McCulloch and Pits suggested a revolutionary idea: the enigma of human reasoning and decision-making could be explained with a simple binary decision of choosing between a True or False response. It’s just that we have 86 billion of them, so our logic can perform quite complex operations!
Then, our logic employs the so-called Boolean operators — these are three simple words Not, And, Or. (Plus And Not.) They set the groundwork for decision-making by flipping through numerous variables that accompany a certain situation.
Imagine being a prehistoric person. You’re hungry, and your gaze falls upon a napping megatherium — a giant ground sloth. You have to decide either to attack your potential prey or leave it be. Your brain will do a quick calculation considering the variables:
- I’m hungry.
- I’m alone and unarmed.
- The sloth is too big or too heavy.
- The operation is dangerous and not simple.
Eventually your troglodyte prudence would kick in triggered by this logical chain and save your life.
Mark my Mark I
In 1949 a book written by Donald Hebb, The Organization of Behaviour, saw the light. Its central idea was that neural pathways become stronger and more robust after each usage. This mechanism, for example, helps us memorize new stuff and learn new skills as we repeat a certain action over and over.
All these avant-garde ideas from the 1940s caught the attention of Mark Rosenblatt who focused on exploring human cognition. Although he had to start with flies — he was deeply intrigued with a decision mechanism, which makes a tiny insect flee from danger.
His musings culminated in the Mark I Perceptron — the first physical manifestation of artificial intelligence. This behemoth-like contraption was an attempt to recreate human vision and a brain algorithm that could recognize pictures.
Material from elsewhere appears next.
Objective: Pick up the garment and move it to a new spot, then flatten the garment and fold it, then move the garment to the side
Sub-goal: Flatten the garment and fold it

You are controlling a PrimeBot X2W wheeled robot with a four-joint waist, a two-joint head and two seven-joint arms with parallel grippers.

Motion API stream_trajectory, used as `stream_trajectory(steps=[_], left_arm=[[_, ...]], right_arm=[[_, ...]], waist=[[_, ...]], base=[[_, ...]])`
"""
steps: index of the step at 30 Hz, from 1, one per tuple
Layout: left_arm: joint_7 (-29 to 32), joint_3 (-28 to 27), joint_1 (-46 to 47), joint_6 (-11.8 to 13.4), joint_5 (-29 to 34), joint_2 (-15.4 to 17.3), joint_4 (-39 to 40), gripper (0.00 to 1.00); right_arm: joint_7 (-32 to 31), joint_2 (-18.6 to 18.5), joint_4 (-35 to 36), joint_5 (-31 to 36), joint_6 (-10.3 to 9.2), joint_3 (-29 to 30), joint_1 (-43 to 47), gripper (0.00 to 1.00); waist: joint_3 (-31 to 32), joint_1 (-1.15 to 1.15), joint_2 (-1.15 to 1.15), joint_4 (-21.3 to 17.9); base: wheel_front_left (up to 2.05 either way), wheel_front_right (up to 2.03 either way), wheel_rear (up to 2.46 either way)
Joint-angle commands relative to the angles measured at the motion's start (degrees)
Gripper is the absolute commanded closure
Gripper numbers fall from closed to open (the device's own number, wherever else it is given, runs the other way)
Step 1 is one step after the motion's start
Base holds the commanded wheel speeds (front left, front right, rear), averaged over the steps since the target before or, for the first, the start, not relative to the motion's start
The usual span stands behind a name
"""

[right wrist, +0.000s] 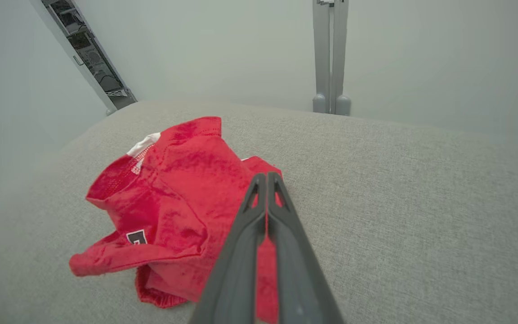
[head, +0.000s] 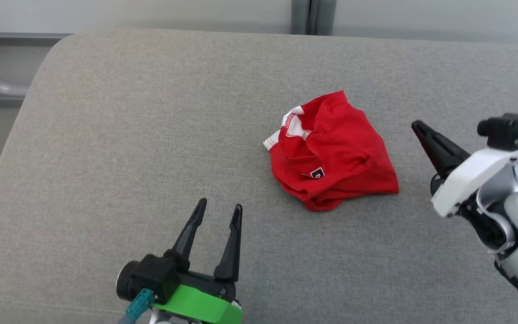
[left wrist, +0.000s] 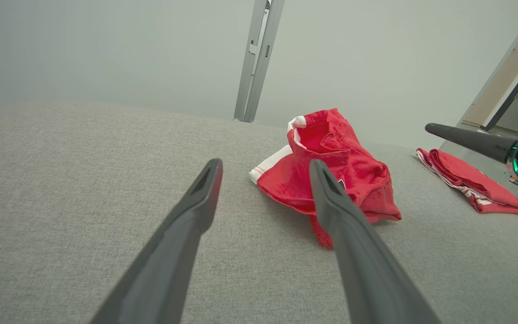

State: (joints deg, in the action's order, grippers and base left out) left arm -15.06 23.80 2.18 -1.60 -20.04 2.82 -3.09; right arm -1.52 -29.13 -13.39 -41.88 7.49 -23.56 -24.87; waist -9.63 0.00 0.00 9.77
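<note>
Crumpled red garment (head: 331, 153) just left of the empty, tight-shut right hand (head: 416, 125); left hand (head: 221, 204) wide open, empty.

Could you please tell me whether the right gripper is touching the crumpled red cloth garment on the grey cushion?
Apart. The head view shows bare grey cushion between the crumpled red cloth garment and the shut right gripper.

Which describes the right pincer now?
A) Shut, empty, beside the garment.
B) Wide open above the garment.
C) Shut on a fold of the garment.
A: the right pincer has its fingers pressed together with no cloth between, and the head view shows it clear of the red garment.
</note>
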Motion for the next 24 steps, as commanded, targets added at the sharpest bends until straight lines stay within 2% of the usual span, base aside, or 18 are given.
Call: stream_trajectory(steps=[1, 3, 8, 14, 19, 24], left_arm=[[-0.12, 0.45, 0.98, -0.24, -0.19, 0.16, -0.05, 0.00], [-0.12, 1.44, 1.70, -0.21, -0.52, 0.16, -0.17, 0.00], [-0.12, 3.86, 2.85, 0.19, -1.95, 0.16, -0.48, 0.00], [-0.12, 5.38, 4.04, 0.68, -2.87, 0.15, -0.68, 0.00], [-0.12, 6.07, 5.14, 0.68, -3.04, 0.15, -1.01, 0.00], [-0.12, 6.33, 5.94, 0.87, -3.01, 0.15, -1.34, 0.00]], right_arm=[[-2.58, -0.66, -1.11, -4.57, 0.01, -0.81, -2.29, 1.00], [-6.88, -1.23, -3.52, -11.96, 0.01, -0.56, -5.52, 1.00], [-17.96, -3.25, -9.18, -24.22, 0.01, -1.03, -11.67, 1.00], [-24.39, -4.67, -13.24, -32.15, 0.01, -0.94, -15.62, 1.00], [-30.31, -3.91, -15.64, -36.28, 0.01, -2.63, -17.56, 1.00], [-35.45, -2.81, -13.49, -41.16, 0.01, -3.24, -16.84, 1.00]], waist=[[-1.50, 0.00, 0.00, 1.87], [-2.31, 0.00, 0.00, 3.16], [-4.18, 0.00, 0.00, 6.32], [-6.35, 0.00, 0.00, 8.20], [-8.01, 0.00, 0.00, 8.22], [-8.33, 0.00, 0.00, 7.63]], base=[[0.00, 0.00, 0.00], [0.00, 0.00, 0.00], [0.00, 0.00, 0.00], [0.00, 0.00, 0.00], [0.00, 0.00, 0.00], [0.00, 0.00, 0.00]])
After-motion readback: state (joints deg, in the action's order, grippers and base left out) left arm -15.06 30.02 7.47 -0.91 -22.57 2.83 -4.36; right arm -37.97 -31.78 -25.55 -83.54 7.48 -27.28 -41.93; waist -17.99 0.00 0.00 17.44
Mark had a camera equipped with cadmium sulfide photocells, which could snap 400-pixel photographs. Its software part, quite primitive, was largely based on the McCulloch-Pitts neuron, and was limited to the separation of linearly separable classes only. Everything non-linear could probably cause a short circuit in Mark I’s brain.
Slow rise to fame
Mark I was to machine learning what Gutenberg’s press was to the world. Its architecture is basically used in today’s neural networks, only multilayered. And they take care of millions of tasks: deepfake detection, autonomous car piloting, stock price prediction, and even saving kidnapped children with facial recognition.
Shortly after its debut ADALINE and MADALINE were developed — they officially were the first neural network architecture. Their purpose was to remove analogue hiss produced in telephony circuits. Fun fact: this technology is still used today.
But then, AI evolution was a bit stalled. In 1969 a folio titled “Perceptrons” by M. Minsky and S. Papert made Rosenblatt’s single-perception model collide with the concept of multi-layered neural networks. In simple terms, there wasn’t enough computational power at the time. And it led to machine learning almost losing all of its funding.
But the 1980s will become a true renaissance for artificial intelligence. Older ideas like backpropagation — initially introduced in 1969 — were unearthed from the piles of study papers. New architectures were designed. New complementary metal-oxide semiconductors had their debut providing computational power. And of course, a bleak glimpse of commercial potential began breaking through.
In the early 90s artificial intelligence will land a few gigs — facial recognition will be one of them. And by the end of the decade it will encounter the first serious threats of spoofing and fraud that will culminate in 2017 when the first deepfake will crawl out of Reddit’s darkest gutters. Who knows where that odyssey will lead to next.